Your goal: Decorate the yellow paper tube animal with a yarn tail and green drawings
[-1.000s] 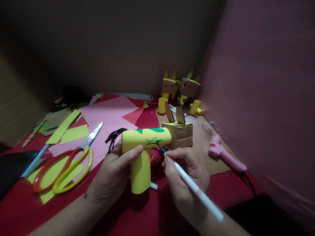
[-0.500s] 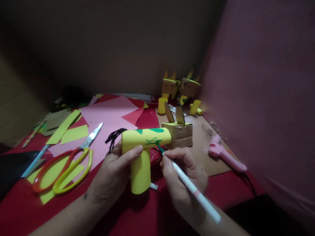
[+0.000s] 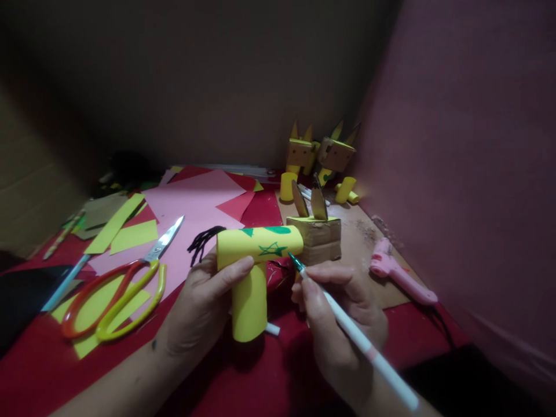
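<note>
My left hand [image 3: 208, 301] grips a yellow paper-tube animal [image 3: 243, 246] by its rear end, thumb on the side of the body. Black yarn strands form a tail at its left end, and a cardboard box head [image 3: 319, 240] with two pointed ears is at the right. Green shapes mark the body, one of them a star outline with green inside. My right hand [image 3: 343, 318] holds a white marker [image 3: 362, 339] like a pen. Its green tip points at the body's right end, just beside the star; whether it touches cannot be made out.
Red-and-yellow scissors [image 3: 130, 289] lie partly open on pink and yellow paper [image 3: 186, 197] at the left. A pink glue gun [image 3: 402, 272] rests at the right on a cardboard sheet [image 3: 386, 289]. Two similar animals [image 3: 299, 153] and yellow tubes [image 3: 346, 190] stand behind.
My right hand has moved right and slightly down, taking the marker tip off the star. The star has more green inside it. My left hand and the animal stay nearly still.
</note>
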The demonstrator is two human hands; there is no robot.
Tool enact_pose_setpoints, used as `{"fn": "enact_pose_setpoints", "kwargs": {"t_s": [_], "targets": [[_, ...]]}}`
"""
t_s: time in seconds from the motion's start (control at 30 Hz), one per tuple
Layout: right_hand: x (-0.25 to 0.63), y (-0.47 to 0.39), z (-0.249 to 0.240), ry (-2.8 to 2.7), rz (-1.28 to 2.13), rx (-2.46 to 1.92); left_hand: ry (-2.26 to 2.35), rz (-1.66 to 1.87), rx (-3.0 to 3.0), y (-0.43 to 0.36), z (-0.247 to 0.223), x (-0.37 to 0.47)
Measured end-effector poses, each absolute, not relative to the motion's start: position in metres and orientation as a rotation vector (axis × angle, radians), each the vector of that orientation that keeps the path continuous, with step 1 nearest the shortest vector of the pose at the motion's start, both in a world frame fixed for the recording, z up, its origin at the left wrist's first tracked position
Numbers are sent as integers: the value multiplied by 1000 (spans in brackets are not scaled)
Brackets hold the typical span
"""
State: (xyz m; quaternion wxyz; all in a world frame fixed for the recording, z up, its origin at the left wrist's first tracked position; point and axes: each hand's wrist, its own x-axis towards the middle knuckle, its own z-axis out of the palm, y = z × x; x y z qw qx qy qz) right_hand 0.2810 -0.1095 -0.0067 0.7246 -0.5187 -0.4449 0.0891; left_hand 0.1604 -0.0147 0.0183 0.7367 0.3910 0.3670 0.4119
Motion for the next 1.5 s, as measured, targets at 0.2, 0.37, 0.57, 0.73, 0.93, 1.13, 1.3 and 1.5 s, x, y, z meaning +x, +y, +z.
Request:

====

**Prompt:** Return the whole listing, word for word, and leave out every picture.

**Solution to this task:**
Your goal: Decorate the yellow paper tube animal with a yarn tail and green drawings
[-1.000s] 
[-0.500s] 
[+0.000s] 
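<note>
My left hand [image 3: 208, 301] grips a yellow paper-tube animal [image 3: 243, 246] by its rear end, thumb on the side of the body. Black yarn strands form a tail at its left end, and a cardboard box head [image 3: 319, 240] with two pointed ears is at the right. Green shapes mark the body, one of them a star outline with green inside. My right hand [image 3: 343, 318] holds a white marker [image 3: 362, 339] like a pen. Its green tip points at the body's right end, just beside the star; whether it touches cannot be made out.
Red-and-yellow scissors [image 3: 130, 289] lie partly open on pink and yellow paper [image 3: 186, 197] at the left. A pink glue gun [image 3: 402, 272] rests at the right on a cardboard sheet [image 3: 386, 289]. Two similar animals [image 3: 299, 153] and yellow tubes [image 3: 346, 190] stand behind.
My right hand has moved right and slightly down, taking the marker tip off the star. The star has more green inside it. My left hand and the animal stay nearly still.
</note>
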The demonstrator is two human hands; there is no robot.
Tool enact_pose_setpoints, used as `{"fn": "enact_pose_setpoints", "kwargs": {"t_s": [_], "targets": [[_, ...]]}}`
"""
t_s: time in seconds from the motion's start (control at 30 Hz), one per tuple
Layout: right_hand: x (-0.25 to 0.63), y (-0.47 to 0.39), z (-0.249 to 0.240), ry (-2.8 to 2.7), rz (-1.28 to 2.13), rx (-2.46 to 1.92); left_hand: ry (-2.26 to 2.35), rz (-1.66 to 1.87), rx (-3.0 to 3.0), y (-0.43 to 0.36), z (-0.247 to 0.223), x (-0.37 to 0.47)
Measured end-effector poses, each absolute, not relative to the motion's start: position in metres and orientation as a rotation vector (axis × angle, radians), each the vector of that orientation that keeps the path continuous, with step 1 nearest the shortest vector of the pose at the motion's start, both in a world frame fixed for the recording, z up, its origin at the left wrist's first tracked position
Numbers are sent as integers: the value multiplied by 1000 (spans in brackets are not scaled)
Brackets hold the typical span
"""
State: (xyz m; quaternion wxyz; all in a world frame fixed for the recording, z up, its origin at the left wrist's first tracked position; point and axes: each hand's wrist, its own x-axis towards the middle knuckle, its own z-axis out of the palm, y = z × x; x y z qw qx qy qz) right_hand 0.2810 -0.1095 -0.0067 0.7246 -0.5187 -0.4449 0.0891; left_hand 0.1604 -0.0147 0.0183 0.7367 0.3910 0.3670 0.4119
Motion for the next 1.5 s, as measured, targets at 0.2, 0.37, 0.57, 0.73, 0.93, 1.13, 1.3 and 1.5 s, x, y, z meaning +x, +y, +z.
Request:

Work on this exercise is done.